The World Will Not See Me
But this protection would be of a sort never seen before. As far as the world was concerned Jesus will have been dead and buried, never to be seen again. The disciples also had only a vague understanding that something was about to happen, couldn’t have understood that Jesus would resurrect but appear in human form to many people, and ultimately rise as the Cloud Rider. Nonetheless the disciples will see Jesus. How can this be? From the human perspective, Jesus will be gone! Here is the majesty in the giving of the Holy Spirit; we have seen that Father, Son, and Spirit are one; that each is a separate manifestation of the same unique One. So when the Holy Spirit magnificently manifested in the disciples at Pentecost, and when we accepted Jesus as our Savior on our great personal day of Salvation, it was Jesus Himself who, through the Person of the Holy Spirit, came to live in our hearts. Remember that when Adam and Eve sinned in the Garden it was the spirit which died, but when we accept Christ as Savior it is the Holy Spirit which makes our spirit come alive again. Because of His presence in our heart, our eyes are opened: We can now see spiritually; the cataract over our spiritual eye is removed, and we begin to understand the depth of Christ’s teachings. Have you ever read the same passage maybe 50 times and yet on the 51st some insight suddenly appears? This is the activity of the Holy Spirit make a Biblical truth more clear on a spiritual level.
You Will Live
It is no accident that the future tense is used here, and there is a delicate idea in view. When Jesus was walking the planet with his disciples, they were separate individuals in flesh and spirituality. After the coming of the Holy Spirit things have changed. While maintaining his human body, Jesus is also fully supernatural and so seems inaccessible to us.
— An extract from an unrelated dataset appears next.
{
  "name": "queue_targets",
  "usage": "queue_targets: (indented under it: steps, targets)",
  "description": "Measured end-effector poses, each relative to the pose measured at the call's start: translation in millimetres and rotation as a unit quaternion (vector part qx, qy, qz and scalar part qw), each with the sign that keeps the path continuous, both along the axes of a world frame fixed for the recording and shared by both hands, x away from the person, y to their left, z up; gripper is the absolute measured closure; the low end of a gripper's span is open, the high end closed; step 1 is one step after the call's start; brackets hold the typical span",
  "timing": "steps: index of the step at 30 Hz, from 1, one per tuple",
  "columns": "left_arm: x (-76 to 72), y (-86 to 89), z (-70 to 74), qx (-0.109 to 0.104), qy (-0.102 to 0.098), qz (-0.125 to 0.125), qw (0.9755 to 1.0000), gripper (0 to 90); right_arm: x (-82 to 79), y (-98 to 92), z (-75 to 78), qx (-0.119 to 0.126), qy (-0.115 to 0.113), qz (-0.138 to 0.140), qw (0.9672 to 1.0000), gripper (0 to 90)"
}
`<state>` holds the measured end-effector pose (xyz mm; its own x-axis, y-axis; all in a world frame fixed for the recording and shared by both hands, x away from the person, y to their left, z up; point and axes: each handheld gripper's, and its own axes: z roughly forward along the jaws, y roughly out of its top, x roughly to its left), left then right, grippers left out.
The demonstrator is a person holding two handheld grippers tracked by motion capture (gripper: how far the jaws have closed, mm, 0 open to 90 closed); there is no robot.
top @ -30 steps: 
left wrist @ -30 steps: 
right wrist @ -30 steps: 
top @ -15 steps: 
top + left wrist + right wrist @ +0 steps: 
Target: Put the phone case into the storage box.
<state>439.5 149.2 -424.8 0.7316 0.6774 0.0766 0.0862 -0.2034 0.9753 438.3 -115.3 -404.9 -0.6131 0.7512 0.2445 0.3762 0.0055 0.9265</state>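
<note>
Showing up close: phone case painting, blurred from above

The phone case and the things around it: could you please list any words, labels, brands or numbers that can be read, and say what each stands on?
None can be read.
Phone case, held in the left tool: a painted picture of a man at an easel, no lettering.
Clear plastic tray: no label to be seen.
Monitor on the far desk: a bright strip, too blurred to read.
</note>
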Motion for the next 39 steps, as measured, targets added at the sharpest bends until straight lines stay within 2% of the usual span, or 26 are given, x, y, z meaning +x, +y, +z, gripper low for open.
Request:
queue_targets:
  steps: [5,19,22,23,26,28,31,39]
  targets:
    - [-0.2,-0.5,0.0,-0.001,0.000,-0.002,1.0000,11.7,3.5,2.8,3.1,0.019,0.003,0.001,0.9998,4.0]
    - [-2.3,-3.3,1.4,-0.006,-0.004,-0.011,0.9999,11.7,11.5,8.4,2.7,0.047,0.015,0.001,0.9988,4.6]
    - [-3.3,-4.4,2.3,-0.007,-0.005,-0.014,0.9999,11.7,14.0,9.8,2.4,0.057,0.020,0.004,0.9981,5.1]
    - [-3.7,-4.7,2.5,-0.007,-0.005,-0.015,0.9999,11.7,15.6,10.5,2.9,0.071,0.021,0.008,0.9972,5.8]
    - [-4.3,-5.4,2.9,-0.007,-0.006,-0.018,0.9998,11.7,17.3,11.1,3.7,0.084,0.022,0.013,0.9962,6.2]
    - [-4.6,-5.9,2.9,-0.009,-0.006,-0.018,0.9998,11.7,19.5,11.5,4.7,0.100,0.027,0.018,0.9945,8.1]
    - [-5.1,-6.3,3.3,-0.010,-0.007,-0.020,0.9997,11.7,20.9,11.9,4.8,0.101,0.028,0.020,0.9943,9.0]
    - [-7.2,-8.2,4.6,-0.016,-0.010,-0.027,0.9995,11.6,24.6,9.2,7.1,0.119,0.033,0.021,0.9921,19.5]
But with the coming of the Spirit in our heart Jesus is made manifest in us as already mentioned. Jesus is immutable, unchangeable, but we are not. But, and this is a wonderful ‘but’, Jesus changes us from the inside out. All of a sudden verses show new meaning, Scriptural truths are made real in our lives, our intimacy with our Savior daily becomes more intimate, and our desire to please him in everything we do becomes the driving force of our life. This is the new life: sin is no longer a daily expression, but an occasional weakness. Living for Jesus becomes the new daily expression.
What About Me?
The Romans passage is a good description at what happens. Even though we don’t feel it has sometimes, accepting Jesus as our Savior changes everything. Even though you maybe are not yet baptized, it does not mean a new live has not come to you. You are saved from the consequence of sin now and forever. Baptism is simply a physical experience demonstrating a supernatural truth. In the coming out of water, we are coming out of sin and into the new life in Jesus. As you read through the passage consider the progression of thought. Accepting Jesus as Savior inextricably leads to full and complete freedom from sin, this means that just as Father and Son have full and complete unity so will you with them. The realization that I have full intimacy with Jesus, the very One who put my atoms together, is enough to fill me with love and desire for him. I am astounded that the world has refused to accept this truth. But you, who have heard the call of Jesus to come into his embrace, are now positioned to enter into the greatest experience you will ever know. Go for it!